WORK TO COMPLETE:
From the records below, transcribe only the lines running from the one with "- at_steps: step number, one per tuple" through the one with "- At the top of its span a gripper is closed". Keep both of those end lines.
——————
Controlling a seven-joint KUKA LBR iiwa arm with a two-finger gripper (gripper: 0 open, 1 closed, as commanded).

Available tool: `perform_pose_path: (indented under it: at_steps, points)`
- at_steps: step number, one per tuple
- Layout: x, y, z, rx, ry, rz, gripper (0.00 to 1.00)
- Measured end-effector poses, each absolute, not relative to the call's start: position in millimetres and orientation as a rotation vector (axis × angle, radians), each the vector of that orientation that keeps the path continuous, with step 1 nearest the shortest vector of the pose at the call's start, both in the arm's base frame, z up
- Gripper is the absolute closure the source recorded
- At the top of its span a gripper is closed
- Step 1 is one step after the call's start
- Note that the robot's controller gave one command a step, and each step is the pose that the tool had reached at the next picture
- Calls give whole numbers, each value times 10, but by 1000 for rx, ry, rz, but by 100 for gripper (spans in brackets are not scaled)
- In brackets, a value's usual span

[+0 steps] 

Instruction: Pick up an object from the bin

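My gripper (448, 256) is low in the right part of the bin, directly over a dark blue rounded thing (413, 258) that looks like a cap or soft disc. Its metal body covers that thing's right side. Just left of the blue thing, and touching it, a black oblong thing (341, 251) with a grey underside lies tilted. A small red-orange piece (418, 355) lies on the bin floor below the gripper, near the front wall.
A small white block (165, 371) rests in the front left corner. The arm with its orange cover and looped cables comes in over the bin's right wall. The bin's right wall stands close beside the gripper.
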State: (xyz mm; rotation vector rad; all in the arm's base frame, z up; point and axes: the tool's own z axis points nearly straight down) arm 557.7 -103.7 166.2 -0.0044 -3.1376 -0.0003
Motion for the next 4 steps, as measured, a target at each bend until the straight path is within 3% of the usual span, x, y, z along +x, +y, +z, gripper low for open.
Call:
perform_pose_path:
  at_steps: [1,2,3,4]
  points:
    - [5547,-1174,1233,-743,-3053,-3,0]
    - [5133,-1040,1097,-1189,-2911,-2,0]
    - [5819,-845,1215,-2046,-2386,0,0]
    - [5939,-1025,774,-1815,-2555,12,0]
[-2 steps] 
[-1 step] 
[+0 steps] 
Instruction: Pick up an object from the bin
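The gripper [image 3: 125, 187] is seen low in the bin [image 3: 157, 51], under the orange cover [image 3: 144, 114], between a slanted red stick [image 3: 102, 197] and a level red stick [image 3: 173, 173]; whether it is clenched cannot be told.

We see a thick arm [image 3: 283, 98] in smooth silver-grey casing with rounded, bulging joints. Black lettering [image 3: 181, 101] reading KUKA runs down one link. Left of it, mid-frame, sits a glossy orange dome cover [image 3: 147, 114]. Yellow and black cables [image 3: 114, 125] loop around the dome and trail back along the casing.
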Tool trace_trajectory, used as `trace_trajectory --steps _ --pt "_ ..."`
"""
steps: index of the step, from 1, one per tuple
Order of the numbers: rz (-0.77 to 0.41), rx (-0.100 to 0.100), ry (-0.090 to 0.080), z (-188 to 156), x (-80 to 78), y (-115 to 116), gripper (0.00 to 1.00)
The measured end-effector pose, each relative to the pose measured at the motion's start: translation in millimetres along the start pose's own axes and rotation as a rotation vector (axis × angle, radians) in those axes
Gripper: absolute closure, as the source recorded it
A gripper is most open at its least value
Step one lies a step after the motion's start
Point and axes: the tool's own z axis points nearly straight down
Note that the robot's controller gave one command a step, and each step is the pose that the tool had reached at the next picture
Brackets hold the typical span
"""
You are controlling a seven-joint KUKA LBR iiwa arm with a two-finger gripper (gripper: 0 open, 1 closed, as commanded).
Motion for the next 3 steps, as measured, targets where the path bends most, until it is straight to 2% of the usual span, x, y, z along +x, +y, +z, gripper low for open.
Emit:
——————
RESPONSE FOR THIS EXERCISE:
- at_steps: step number, one per tuple
- Layout: x, y, z, rx, ry, rz, gripper (0.00 to 1.00)
- Measured end-effector poses, each absolute, not relative to the call's start: position in millimetres and orientation as a rotation vector (axis × angle, radians), each the vector of that orientation that keeps the path continuous, with step 1 nearest the shortest vector of the pose at the call's start, both in the arm's base frame, z up
- Gripper is the absolute closure the source recorded
- At the top of its span a gripper is closed

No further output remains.